After starting region play 11-0, the Trojans lost six of their final seven games. Three one-run losses decided in the final inning precipitated their late-season slide, turning what could have been a No. 1 seed and the home field advantage that comes with it into three straight postseason road trips.
Their first one started poorly — a 7-3 loss to Pace Academy put North Hall on the brink of elimination at the outset of its playoff journey. But the Trojans rallied to take the series, kickstarting a six-game winning streak that features sweeps of No. 1 seeds Southeast Bulloch and Ringgold.
North Hall’s uplifting turnaround wasn’t without a hitch or two, though.
The start of the Southeast Bulloch series was delayed one day due to inclement weather, and the Trojans resorted to watching a Star Wars movie marathon in their hotel as a way to stay relaxed.
Then the team’s quarterfinal series at Ringgold started a day late, as well, after Ringgold’s previous series lasted five days due to several weather delays.
“It has been emotional, starting with the Pace Academy series where we lost the first game and knew we had to win the next two to keep moving on,” Olson said. “ … We’re not scared of anyone at this point. We can compete with whomever’s out there.”
If that confidence carries North Hall to a win against Calhoun, Mongero’s club will have to hit the road again for the state championship.

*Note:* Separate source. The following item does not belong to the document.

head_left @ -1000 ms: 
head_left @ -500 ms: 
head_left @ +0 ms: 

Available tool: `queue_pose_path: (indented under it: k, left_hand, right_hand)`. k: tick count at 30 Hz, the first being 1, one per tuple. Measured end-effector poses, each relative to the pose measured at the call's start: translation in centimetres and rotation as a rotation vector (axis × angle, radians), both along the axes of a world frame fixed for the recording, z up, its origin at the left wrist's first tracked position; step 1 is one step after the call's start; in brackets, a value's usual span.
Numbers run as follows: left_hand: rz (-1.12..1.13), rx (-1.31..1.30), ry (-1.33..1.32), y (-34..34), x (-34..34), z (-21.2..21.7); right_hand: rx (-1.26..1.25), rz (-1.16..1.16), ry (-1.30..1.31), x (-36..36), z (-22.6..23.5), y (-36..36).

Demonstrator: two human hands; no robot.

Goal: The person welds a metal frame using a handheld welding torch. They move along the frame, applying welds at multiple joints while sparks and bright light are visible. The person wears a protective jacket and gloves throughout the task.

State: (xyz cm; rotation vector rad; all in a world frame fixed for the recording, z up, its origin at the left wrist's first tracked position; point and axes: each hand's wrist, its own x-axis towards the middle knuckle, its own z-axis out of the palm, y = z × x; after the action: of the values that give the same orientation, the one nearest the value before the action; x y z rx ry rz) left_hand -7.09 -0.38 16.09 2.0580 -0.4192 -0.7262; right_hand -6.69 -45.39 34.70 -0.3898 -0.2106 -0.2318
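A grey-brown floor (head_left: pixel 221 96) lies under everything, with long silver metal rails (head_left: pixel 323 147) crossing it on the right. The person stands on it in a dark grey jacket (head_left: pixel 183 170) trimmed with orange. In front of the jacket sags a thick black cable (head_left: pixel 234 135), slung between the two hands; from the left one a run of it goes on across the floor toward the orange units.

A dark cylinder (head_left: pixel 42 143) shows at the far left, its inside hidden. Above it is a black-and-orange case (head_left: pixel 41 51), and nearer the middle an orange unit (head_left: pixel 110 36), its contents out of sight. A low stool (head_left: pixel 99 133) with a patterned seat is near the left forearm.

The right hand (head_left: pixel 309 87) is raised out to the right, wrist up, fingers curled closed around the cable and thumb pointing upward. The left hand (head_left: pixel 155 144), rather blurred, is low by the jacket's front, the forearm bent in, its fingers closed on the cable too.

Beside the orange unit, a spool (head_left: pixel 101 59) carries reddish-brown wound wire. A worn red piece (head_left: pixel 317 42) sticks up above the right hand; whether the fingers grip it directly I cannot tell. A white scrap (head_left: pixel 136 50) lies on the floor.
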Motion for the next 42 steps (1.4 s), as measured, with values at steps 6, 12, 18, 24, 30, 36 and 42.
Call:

The Trojans would travel to either top-seeded Pierce County or No. 2 seed Coahulla Creek, but playing away from home hasn’t been too large of an obstacle for them during this postseason.
“We lost our momentum going into playoffs, but then we were able to regain it even with our backs against the wall,” Mongero sad. “That speaks to the resiliency and mental toughness of our kids. They could have tucked their tails and called it quits, but they fought through it all.”
North Hall’s reward: one more series at Jody Davis Field, which only weeks ago seemed as unlikely as its playoff surge.